Serves: 6  Prep Time: 20 min. Cook Time: 1 hour for dip and 10-15 min. for fries

Ingredients:

For the Dip:

  • 1 cup plain soy yogurt
  • 1 teaspoon dill
  • 2 cloves garlic, minced
  • 2 tablespoons lemon juice
  • Fresh black pepper to taste

For the Fries: 

  • 1 eggplant, cut into strips
  • 1/3 cup plain soy yogurt
  • 1 tablespoon dried parsley
  • ¼ teaspoon garlic powder
  • ¼ teaspoon paprika
  • ¼ teaspoon ground cumin
  • ¼ teaspoon onion powder
  • 2 tablespoons fresh lemon juice
  • 2 tablespoons apple cider vinegar
  • 2 cups whole-wheat seasoned breadcrumbs

 

Directions:

For the Dip:

  1. Combine all ingredients in a medium-sized bowl.
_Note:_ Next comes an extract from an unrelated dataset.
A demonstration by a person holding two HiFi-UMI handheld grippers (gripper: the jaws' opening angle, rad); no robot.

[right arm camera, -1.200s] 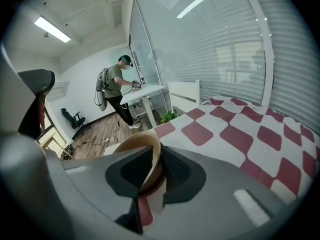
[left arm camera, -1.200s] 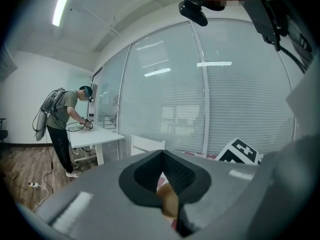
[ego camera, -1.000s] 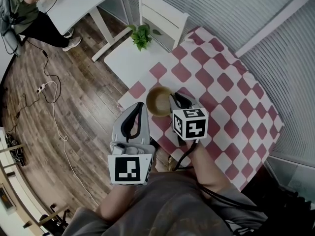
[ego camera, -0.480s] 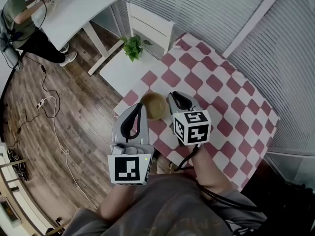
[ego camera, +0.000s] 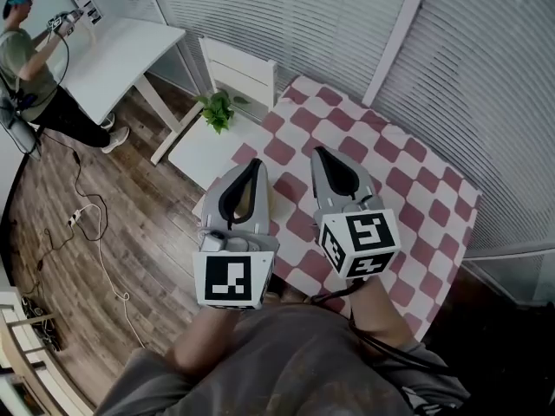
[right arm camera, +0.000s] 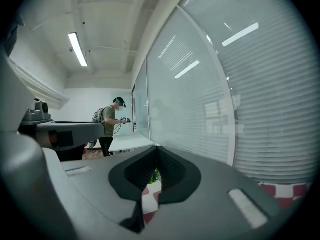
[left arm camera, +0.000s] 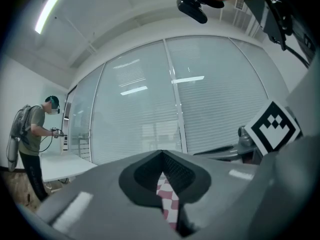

Place in the refrigerator for a minimum of 1 hour to chill and allow flavors to combine.

For the Fries:

  1. Preheat oven to 450°F. Line two large baking sheets with a non-stick baking mat or parchment paper.
  2. Cut the top and bottom of your eggplant. Cut the eggplant in half lengthwise and then into quarters. Next, cut the eggplant quarters into slices roughly ¼-inch-thick. Now cut the eggplant slices into strips roughly the size of French fries.
  3. Combine yogurt, parsley, garlic powder, paprika, ground cumin, onion powder, lemon juice, and apple cider vinegar in a large bowl.
  4. Toss eggplant fries in soy yogurt mixture, coating evenly. Place breadcrumbs on a plate and lightly coat eggplant fries with breadcrumbs. Spread out evenly on trays making sure they don’t touch.
  5. Bake in preheated oven for 10 – 15 minutes or until golden brown and crispy. Turn halfway during baking to brown evenly.
  6. Serve immediately. Can be accompanied with lemon dill dipping sauce.